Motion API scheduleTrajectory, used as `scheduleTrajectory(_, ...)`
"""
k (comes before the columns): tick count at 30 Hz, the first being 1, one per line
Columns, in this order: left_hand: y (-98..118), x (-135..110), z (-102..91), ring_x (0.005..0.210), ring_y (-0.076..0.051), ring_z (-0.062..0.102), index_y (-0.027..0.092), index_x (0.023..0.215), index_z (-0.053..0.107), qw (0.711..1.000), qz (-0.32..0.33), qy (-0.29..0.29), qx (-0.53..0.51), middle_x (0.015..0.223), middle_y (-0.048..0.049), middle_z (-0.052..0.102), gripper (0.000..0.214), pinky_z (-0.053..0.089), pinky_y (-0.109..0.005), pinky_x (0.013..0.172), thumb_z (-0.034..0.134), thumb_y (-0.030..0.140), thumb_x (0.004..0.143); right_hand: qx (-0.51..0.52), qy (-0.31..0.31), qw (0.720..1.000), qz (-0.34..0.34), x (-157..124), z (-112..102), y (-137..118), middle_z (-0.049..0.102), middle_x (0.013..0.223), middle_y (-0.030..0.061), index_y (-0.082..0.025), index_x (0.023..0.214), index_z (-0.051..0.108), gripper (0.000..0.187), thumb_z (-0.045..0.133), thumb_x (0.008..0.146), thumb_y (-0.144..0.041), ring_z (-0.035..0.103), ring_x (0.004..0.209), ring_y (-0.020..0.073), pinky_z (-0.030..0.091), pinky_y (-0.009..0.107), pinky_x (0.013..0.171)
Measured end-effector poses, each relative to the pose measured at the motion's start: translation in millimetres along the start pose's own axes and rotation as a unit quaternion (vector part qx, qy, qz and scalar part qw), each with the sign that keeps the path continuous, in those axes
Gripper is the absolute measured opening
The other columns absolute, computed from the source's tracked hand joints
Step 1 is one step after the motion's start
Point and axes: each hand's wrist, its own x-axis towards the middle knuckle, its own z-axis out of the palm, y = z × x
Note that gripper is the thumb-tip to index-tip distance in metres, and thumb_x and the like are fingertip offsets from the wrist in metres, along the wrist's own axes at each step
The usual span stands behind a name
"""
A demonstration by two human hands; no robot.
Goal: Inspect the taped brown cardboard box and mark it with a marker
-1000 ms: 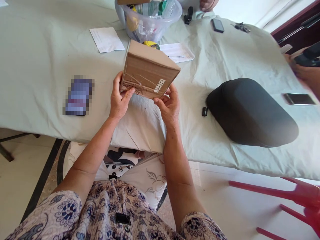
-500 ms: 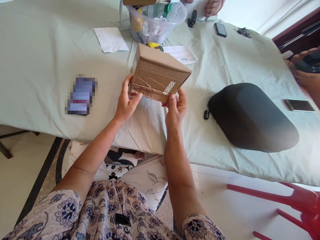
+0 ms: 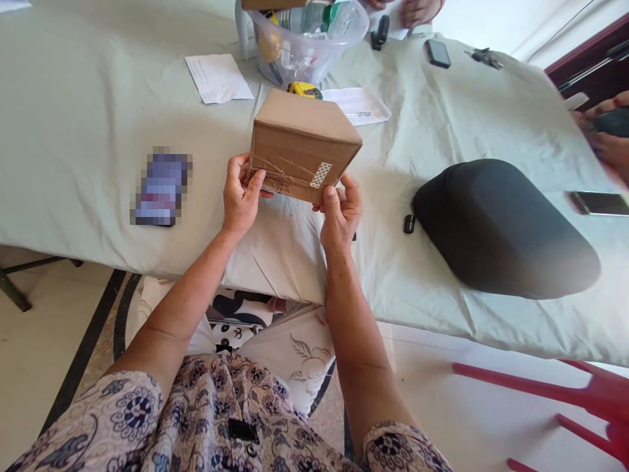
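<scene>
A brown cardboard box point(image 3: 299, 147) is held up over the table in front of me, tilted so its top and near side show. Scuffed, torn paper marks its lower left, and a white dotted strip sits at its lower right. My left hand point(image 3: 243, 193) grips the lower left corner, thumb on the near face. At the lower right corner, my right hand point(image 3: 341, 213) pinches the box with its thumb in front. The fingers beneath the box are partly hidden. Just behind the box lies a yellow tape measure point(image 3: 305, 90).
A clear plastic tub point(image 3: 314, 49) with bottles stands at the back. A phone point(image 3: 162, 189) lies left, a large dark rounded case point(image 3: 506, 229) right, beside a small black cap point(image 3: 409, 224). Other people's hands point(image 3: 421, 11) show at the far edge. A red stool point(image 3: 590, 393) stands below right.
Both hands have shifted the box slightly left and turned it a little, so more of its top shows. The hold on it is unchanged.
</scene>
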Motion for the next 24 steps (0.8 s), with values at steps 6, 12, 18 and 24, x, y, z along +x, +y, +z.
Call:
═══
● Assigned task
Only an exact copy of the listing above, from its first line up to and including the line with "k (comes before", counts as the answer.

● Written solution
Motion API scheduleTrajectory, used as `scheduleTrajectory(_, ...)`
"""
k (comes before the columns): tick count at 30 Hz, the first being 1, one per line

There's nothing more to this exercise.